In this article, we explain the causes of snoring in children, when it may warrant medical attention, and what treatments may help improve sleep and breathing.

What Causes Snoring in Children?

Snoring in children is caused by narrowing of the airway. When air passes through a narrowed airway, nearby tissues begin to vibrate and cause the typical snoring sound. A variety of factors increase the likelihood of snoring and sleep-disordered breathing in children.
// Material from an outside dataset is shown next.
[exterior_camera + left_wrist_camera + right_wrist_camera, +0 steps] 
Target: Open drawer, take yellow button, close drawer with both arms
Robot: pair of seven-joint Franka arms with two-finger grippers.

  • Enlarged tonsils and adenoids: Adenoids and tonsils are tissues found behind the nasal passages and in the throat. Enlargement of these tissues due to infection or inflammation can restrict a child’s airway.
  • Mouth and jaw structure: Features such as a high palate, small or recessed lower jaw, underdeveloped upper jaw, and misaligned teeth make snoring more likely.
  • Allergies and congestion: Allergies, colds, and sinus infections can cause nasal congestion and inflammation, making it more difficult to breathe through the nose while sleeping. This makes a child more likely to breathe through their mouth and snore.
  • Obesity: If a child has obesity, excess tissue can accumulate around the throat and reduce space in the airway.
  • Medical conditions: Certain medical conditions can make it harder for the body to keep the airway open during sleep, including cerebral palsy, muscular dystrophy, and conditions that affect the structure of the mouth or jaw.

Identifying the underlying cause of snoring in children helps a doctor determine the most appropriate treatment approach. 

Is It Normal for a Child to Snore?

People of all ages snore. Even babies snore. Up to 17% of children snore regularly, most often from the ages of 2 to 8. Occasional snoring in children may not be a cause for concern, particularly if it happens while a child has a respiratory illness, doesn’t persist over time, and isn’t accompanied by other health or behavioral issues.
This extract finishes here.